(Dataset excerpts)
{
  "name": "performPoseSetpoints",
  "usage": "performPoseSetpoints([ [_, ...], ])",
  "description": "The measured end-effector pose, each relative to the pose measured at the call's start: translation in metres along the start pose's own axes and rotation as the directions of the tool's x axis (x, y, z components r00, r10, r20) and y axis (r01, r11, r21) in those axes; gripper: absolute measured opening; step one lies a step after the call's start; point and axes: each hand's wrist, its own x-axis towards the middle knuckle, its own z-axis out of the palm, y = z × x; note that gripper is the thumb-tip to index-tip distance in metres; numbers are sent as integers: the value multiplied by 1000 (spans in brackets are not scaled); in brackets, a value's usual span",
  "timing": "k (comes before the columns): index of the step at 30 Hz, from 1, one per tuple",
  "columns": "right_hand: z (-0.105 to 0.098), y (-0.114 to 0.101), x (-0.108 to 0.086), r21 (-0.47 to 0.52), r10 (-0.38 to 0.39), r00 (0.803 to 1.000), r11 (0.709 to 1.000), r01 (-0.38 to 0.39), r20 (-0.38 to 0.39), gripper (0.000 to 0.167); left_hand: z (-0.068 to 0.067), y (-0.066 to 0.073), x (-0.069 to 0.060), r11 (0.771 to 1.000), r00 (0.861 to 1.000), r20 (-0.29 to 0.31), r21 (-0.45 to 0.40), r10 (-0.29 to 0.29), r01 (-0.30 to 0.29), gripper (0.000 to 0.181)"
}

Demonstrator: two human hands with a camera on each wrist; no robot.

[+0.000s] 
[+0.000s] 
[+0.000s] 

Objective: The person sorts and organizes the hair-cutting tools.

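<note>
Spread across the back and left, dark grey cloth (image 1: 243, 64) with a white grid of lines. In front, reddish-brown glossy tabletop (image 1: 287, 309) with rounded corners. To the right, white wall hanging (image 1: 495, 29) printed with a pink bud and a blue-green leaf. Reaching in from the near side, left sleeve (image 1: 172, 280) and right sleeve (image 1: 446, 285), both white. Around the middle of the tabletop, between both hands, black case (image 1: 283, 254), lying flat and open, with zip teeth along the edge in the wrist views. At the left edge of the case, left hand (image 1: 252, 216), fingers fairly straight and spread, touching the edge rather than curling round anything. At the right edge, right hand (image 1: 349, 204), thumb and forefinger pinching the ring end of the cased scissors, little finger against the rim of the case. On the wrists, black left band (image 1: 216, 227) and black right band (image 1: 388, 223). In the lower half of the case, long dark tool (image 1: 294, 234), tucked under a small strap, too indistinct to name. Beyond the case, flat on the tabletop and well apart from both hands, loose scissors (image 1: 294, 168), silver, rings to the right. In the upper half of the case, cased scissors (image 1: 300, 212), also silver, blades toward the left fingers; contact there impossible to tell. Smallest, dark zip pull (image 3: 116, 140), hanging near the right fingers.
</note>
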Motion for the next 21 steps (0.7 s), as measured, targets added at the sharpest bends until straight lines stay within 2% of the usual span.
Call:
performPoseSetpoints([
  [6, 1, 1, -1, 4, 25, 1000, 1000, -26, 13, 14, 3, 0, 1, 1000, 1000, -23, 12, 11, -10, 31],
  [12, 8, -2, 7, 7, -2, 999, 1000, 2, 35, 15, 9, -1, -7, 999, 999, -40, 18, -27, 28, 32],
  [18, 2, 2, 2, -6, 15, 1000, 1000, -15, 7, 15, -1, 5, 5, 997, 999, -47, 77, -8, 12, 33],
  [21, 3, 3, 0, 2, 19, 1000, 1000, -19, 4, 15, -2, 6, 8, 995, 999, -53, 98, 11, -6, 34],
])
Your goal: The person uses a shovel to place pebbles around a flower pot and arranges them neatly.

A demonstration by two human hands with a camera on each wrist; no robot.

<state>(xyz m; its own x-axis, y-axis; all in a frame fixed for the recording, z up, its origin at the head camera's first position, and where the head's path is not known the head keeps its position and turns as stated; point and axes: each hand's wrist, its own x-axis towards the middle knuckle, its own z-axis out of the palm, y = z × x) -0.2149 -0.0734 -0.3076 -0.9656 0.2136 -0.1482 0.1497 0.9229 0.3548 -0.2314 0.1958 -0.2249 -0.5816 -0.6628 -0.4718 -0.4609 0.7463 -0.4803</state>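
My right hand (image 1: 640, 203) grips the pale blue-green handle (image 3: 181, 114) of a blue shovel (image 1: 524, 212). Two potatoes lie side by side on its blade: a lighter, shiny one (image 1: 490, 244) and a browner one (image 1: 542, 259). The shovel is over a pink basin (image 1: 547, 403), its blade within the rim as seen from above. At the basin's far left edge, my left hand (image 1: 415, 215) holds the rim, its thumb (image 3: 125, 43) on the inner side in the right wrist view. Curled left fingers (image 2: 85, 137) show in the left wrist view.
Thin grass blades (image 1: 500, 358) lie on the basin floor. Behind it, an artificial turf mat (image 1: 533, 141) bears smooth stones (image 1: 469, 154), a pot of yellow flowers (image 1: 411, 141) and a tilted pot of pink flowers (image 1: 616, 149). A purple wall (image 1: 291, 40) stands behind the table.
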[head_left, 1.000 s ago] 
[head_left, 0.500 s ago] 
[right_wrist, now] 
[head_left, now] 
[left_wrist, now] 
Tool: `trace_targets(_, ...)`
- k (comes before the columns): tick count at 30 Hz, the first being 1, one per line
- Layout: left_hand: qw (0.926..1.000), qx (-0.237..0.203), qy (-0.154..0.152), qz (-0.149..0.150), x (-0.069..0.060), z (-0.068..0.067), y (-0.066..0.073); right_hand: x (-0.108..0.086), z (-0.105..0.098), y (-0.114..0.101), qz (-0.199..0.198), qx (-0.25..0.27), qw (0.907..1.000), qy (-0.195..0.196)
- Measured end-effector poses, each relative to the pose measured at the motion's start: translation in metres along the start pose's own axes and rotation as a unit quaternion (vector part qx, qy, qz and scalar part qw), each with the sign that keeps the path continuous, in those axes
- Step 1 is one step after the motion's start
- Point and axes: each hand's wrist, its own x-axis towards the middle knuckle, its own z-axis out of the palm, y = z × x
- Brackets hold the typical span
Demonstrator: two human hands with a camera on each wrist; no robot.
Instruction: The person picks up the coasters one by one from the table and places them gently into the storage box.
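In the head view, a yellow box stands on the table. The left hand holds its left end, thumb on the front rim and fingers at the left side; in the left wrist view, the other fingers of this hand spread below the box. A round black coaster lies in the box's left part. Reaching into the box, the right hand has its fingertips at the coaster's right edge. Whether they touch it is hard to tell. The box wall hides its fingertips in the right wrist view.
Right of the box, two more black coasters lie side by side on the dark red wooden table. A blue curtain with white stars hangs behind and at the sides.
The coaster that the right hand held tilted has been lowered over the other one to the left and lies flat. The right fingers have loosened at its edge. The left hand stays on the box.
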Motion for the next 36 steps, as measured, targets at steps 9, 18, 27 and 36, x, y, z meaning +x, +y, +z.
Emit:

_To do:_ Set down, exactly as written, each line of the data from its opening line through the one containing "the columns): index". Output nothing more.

_Solution for this exercise:_
{
  "name": "performPoseSetpoints",
  "usage": "performPoseSetpoints([ [_, ...], ])",
  "description": "The measured end-effector pose, each relative to the pose measured at the call's start: translation in metres along the start pose's own axes and rotation as the directions of the tool's x axis (x, y, z components r00, r10, r20) and y axis (r01, r11, r21) in those axes; gripper: absolute measured opening; step one lies a step after the call's start; point and axes: each hand's wrist, its own x-axis towards the middle knuckle, its own z-axis out of the palm, y = z × x; note that gripper is the thumb-tip to index-tip distance in metres; numbers are sent as integers: the value multiplied by 1000 (spans in brackets are not scaled); in brackets, a value's usual span",
  "timing": "k (comes before the columns): index of the step at 30 Hz, from 1, one per tuple",

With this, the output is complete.